A full, exact copy of the listing is needed, with images omitted.
┄┄┄┄┄┄
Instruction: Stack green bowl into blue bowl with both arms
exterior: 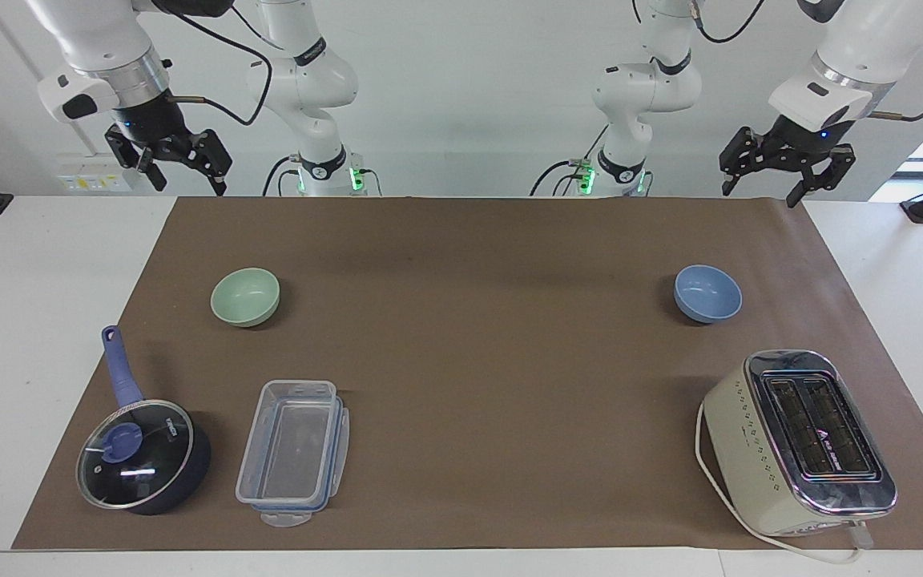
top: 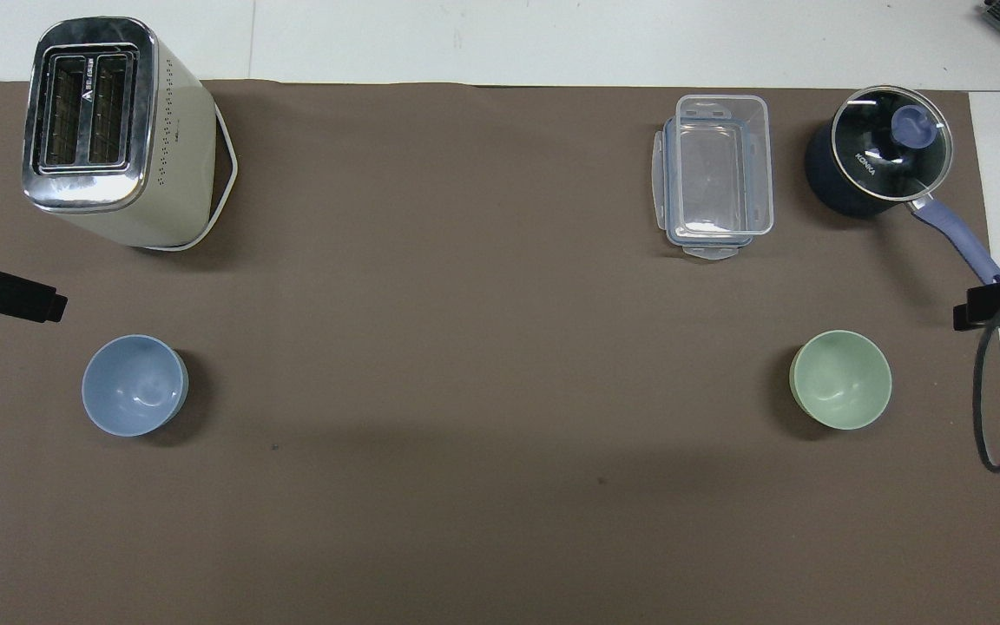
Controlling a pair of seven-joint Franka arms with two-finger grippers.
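Green bowl (exterior: 245, 296) is set upright near the counter (exterior: 461, 264) edge at the right arm's end; blue bowl (exterior: 707, 293) near the left arm's end. Left claw (exterior: 787, 172) and right claw (exterior: 177, 164) are held wide, raised over the robots' edge, empty.

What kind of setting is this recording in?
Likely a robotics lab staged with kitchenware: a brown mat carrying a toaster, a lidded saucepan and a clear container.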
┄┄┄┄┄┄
» Answer to the exercise
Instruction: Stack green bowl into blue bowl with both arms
exterior: 
top: 
Controlling a pair of seven-joint Franka arms with two-finger grippers.
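Green bowl (exterior: 245, 296) is set upright near the counter (exterior: 461, 264) edge at the right arm's end; blue bowl (exterior: 707, 293) near the left arm's end. Left claw (exterior: 787, 172) and right claw (exterior: 177, 164) are held wide, raised over the robots' edge, empty.

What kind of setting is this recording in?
Likely a robotics lab staged with kitchenware: a brown mat carrying a toaster, a lidded saucepan and a clear container.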

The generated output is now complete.